Source records
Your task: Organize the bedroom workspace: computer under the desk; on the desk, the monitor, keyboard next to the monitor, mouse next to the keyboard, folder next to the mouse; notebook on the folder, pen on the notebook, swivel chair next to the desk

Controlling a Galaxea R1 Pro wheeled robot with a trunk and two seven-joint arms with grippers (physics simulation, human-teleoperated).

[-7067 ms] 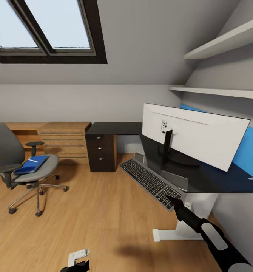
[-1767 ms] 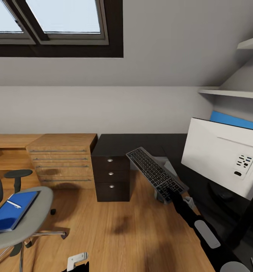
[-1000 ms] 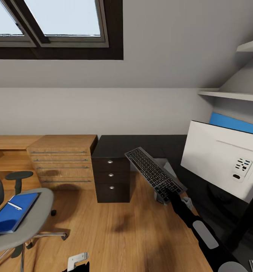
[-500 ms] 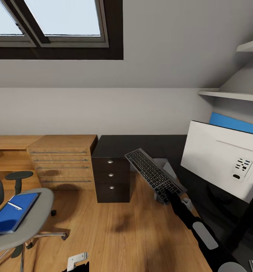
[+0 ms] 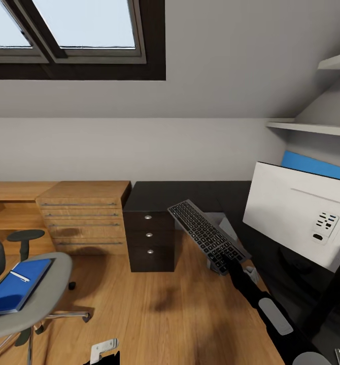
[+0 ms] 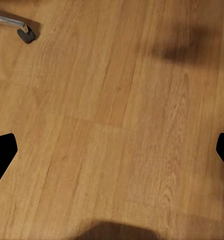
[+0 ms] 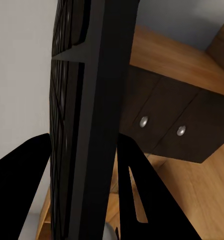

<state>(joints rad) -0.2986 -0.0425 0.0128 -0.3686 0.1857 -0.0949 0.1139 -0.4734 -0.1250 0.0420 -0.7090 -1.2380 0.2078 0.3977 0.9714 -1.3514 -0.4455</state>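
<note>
My right gripper (image 5: 230, 263) is shut on the near end of the keyboard (image 5: 204, 233), which hangs tilted in the air beside the desk (image 5: 190, 191). In the right wrist view the keyboard (image 7: 86, 115) stands edge-on between the black fingers (image 7: 21, 195). The monitor (image 5: 297, 213) stands on the desk with its white back to me. A pale grey computer (image 5: 225, 222) shows partly behind the keyboard. At the lower left the swivel chair (image 5: 48, 289) carries the blue folder (image 5: 12, 293) with the pen (image 5: 19, 276) on it. My left gripper (image 6: 112, 155) is open over bare floor.
A dark drawer unit (image 5: 149, 235) stands under the desk's left end, with a light wooden drawer chest (image 5: 83, 215) beside it. Wall shelves (image 5: 312, 126) hang above the monitor. A chair castor (image 6: 25, 34) lies near my left gripper. Open wooden floor (image 5: 155, 309) lies between chair and desk.
Since the oldest frame the camera has swung and come closer to the desk. Over the last second the held keyboard has dipped very slightly; nothing else has moved.
</note>
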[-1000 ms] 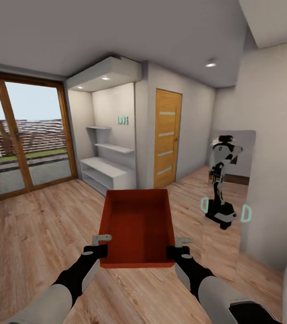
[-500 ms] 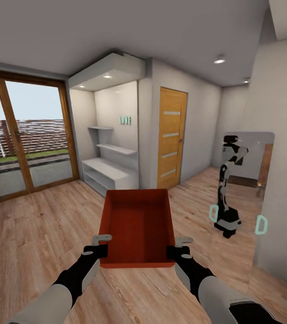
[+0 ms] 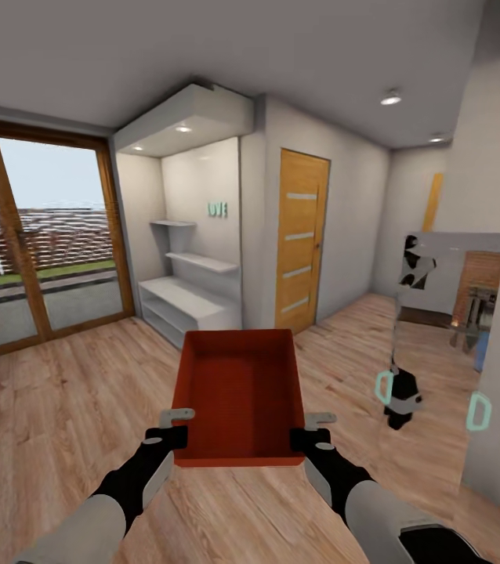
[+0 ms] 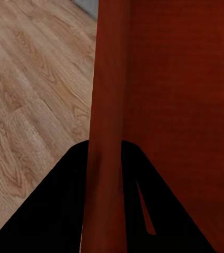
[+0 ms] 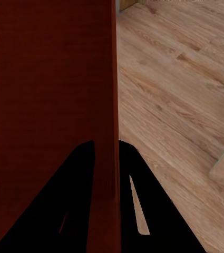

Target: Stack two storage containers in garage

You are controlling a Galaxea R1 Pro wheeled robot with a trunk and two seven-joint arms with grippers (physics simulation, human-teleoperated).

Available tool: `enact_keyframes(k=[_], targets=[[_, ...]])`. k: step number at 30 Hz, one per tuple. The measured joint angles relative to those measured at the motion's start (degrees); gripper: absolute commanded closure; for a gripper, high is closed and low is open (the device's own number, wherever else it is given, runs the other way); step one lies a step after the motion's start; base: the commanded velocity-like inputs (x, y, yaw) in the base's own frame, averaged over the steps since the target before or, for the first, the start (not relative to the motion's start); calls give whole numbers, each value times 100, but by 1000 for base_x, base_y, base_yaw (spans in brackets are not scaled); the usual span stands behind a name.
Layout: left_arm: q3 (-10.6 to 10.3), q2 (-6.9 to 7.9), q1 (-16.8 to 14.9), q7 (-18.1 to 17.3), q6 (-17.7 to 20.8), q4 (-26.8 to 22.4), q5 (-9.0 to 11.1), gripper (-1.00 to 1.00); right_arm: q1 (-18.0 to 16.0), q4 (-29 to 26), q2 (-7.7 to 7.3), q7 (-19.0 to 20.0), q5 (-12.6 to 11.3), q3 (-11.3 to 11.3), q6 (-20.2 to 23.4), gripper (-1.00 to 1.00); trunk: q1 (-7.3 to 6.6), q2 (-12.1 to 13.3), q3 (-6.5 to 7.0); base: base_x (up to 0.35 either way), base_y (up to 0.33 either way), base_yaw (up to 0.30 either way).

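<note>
**Head view: container carried through the house as the view swings right**

Head view shows one orange-red storage container (image 3: 239, 395) held level in front of the robot, above a light wood plank floor (image 3: 62, 423). The left gripper (image 3: 173, 427) is clamped on the container's left wall near its near corner, and the right gripper (image 3: 311, 429) is clamped on the right wall opposite. In the left wrist view the dark fingers (image 4: 64, 205) straddle the thin red wall; the right wrist view shows the same pinch from the other side.

Over the last second the whole scene has slid leftward in the head view, so the camera and base are turning right; the container and both arms keep the same place in the picture. The orange-wood door with glass slits (image 3: 301, 239) and the white shelf alcove (image 3: 191, 270) have drifted left, and the wall mirror (image 3: 446, 329) now reflects a brick fireplace, with only part of the robot in it.

Judging by the plank flooring, the garage is not yet reached. The carry looks steady, and the hold seems secure enough to go on.
</note>
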Motion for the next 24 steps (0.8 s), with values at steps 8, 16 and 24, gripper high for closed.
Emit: enact_keyframes(k=[8, 16, 24], targets=[[3, 8, 0, -11, 0, 0, 0, 100, 0, 0, 8, -11, 0, 3, 0, 100, 0, 0, 0, 323, 0, 0], [-2, 8, -2, -11, 0, 0, -1, 100, 2, 0, 7, -10, 0, -1, -5, 100, 0, 0, 0, 323, 0, 0], [0, 8, 0, -11, 0, 1, 0, 100, 2, 0, 8, -11, 0, 1, -2, 100, 0, 0, 0, 323, 0, 0]])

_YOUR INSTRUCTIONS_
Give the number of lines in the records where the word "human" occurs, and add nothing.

_ANSWER SPACE_
2